EXERCISE REQUIREMENTS: Give the number of lines in the records below that contain the word "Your", and nothing more.

EXCERPTED RECORDS Block Start

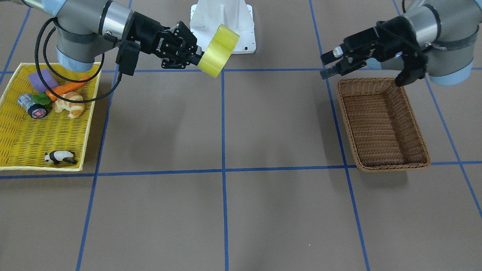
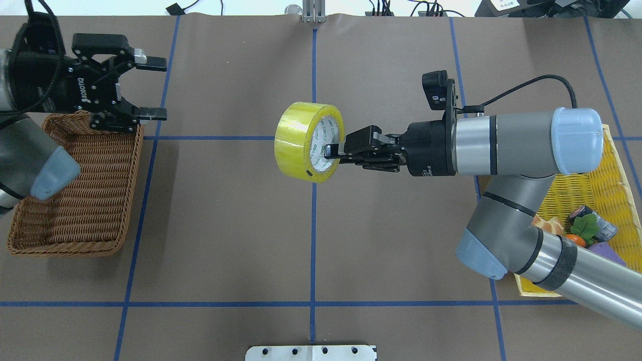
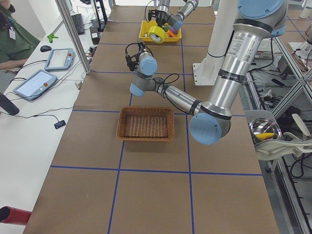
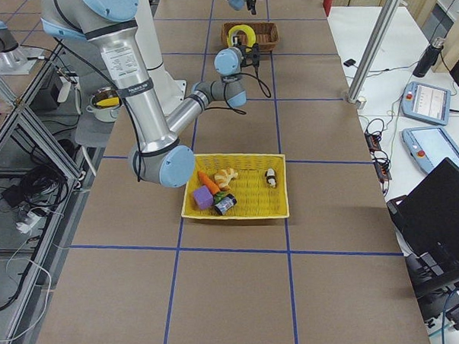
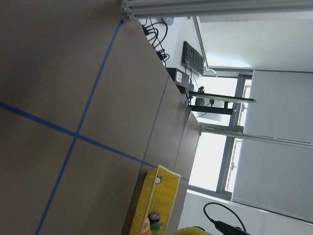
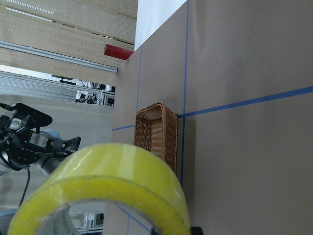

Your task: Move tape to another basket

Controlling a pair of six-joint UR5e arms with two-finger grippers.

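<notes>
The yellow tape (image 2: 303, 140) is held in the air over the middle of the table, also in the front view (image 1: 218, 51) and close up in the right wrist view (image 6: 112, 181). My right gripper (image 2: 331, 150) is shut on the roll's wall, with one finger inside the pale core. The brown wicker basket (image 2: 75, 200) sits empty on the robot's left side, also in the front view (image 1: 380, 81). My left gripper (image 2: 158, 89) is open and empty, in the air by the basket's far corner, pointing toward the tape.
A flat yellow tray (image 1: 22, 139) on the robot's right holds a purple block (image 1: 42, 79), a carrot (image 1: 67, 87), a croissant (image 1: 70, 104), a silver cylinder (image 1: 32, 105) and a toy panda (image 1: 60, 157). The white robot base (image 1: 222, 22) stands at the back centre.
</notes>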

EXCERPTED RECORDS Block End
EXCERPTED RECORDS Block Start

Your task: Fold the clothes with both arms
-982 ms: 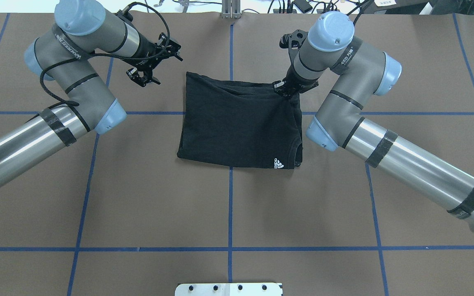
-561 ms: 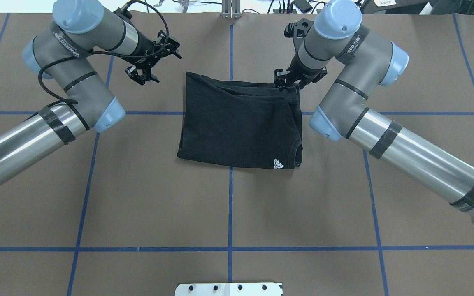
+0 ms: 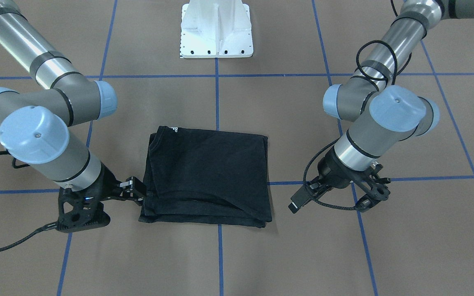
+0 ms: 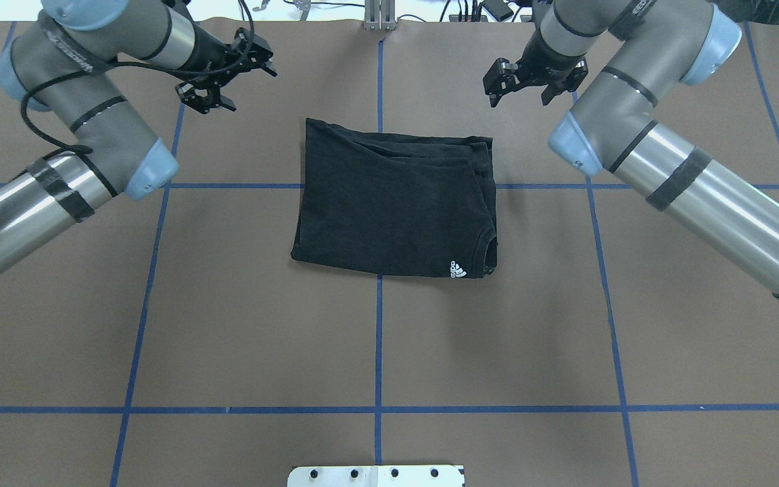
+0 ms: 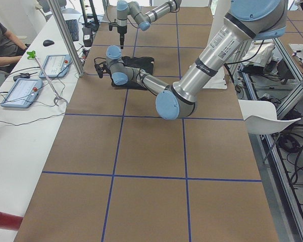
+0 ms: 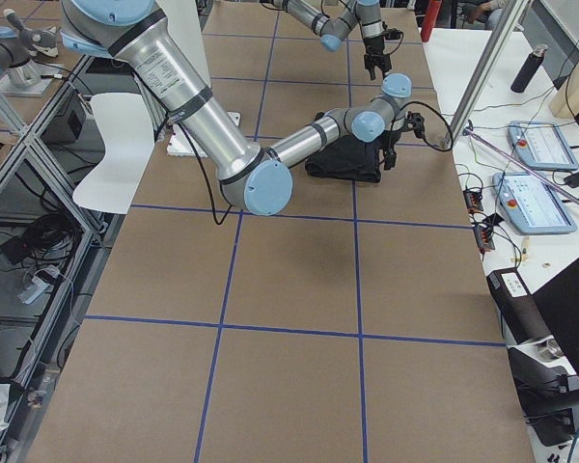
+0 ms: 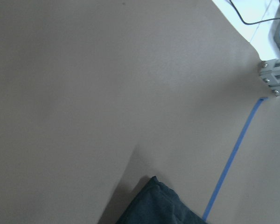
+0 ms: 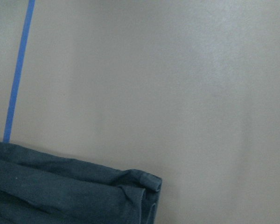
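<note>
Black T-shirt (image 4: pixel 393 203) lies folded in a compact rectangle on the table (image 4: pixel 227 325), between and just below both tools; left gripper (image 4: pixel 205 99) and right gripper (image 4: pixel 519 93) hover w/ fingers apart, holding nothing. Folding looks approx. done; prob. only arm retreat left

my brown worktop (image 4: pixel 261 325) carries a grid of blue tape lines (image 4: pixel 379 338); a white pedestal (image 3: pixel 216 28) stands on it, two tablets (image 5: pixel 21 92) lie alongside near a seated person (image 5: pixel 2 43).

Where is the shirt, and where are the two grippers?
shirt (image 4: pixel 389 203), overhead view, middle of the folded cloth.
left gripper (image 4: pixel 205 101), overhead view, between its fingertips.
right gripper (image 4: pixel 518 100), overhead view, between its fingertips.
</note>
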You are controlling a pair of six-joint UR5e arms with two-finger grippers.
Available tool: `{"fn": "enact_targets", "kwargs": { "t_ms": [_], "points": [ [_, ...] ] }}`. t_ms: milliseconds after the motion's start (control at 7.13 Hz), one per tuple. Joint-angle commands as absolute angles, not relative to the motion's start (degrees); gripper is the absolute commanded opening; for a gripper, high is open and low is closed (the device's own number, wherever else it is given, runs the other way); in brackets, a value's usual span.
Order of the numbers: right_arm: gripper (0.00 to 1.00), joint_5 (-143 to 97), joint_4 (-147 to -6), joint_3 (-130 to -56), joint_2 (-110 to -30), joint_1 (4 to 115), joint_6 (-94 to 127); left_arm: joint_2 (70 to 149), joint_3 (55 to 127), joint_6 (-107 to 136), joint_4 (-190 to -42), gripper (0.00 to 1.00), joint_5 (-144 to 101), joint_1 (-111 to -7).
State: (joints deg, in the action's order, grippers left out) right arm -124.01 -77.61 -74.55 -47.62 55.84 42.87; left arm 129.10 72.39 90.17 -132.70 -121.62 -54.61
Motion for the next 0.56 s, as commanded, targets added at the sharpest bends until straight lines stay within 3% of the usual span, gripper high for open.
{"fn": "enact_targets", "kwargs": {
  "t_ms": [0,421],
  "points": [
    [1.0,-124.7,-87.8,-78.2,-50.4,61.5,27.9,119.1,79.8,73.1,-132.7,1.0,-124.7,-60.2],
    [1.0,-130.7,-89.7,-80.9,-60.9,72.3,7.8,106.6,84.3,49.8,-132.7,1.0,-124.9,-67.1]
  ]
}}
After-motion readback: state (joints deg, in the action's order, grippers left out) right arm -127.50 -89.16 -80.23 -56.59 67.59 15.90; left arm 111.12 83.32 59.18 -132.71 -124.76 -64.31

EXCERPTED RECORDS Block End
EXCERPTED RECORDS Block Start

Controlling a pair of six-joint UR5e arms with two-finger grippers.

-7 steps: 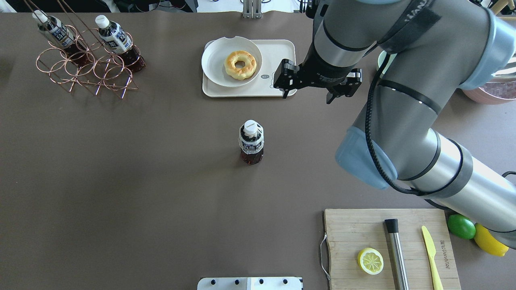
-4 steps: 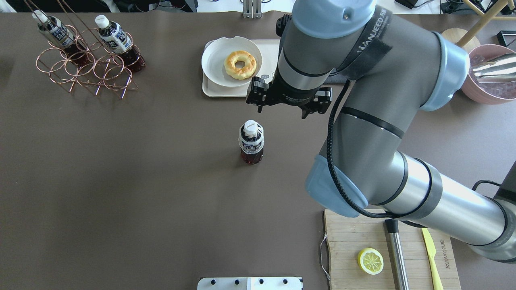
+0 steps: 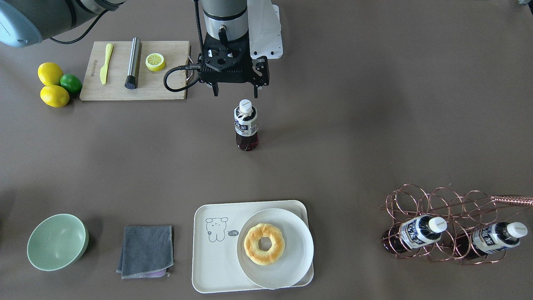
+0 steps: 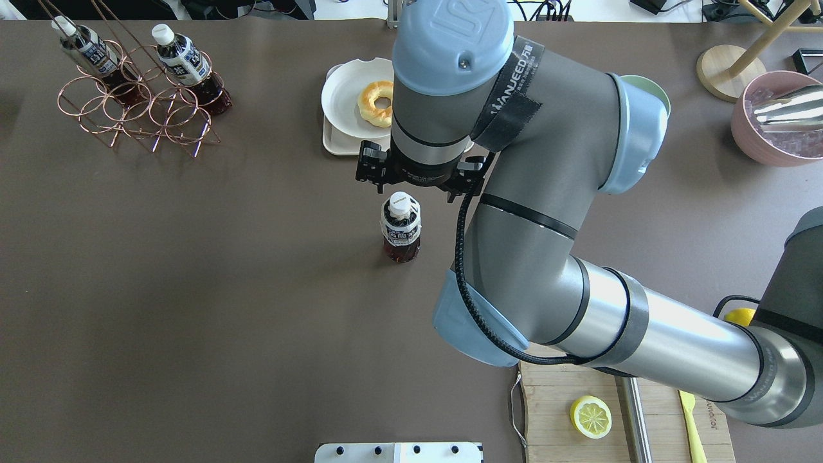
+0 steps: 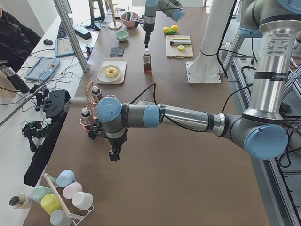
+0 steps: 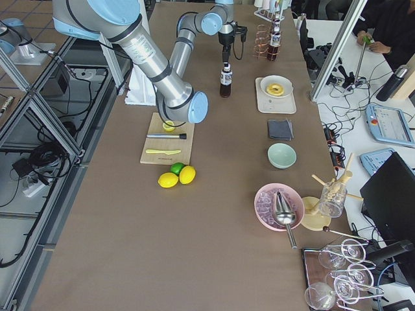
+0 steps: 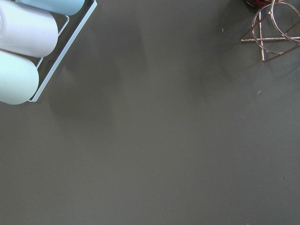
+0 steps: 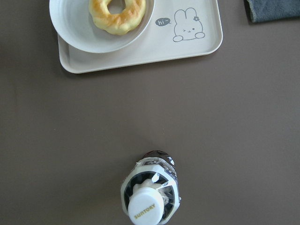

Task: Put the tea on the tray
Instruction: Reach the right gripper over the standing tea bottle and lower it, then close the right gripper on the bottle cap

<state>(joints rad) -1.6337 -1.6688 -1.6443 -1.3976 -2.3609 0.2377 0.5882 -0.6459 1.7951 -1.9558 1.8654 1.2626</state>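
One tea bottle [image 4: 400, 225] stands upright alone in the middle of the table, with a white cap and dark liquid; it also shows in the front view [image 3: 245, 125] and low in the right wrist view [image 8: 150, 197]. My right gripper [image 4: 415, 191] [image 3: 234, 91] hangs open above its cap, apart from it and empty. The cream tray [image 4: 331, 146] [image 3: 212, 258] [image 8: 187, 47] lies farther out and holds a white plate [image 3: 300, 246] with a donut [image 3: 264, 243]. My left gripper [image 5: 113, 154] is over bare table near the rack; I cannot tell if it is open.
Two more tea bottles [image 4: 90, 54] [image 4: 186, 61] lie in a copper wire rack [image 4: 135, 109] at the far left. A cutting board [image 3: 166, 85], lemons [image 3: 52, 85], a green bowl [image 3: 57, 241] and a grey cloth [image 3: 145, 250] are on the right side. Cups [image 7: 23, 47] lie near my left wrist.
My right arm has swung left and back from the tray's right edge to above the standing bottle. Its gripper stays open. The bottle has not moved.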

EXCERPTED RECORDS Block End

SOLUTION TO THIS PROBLEM: 2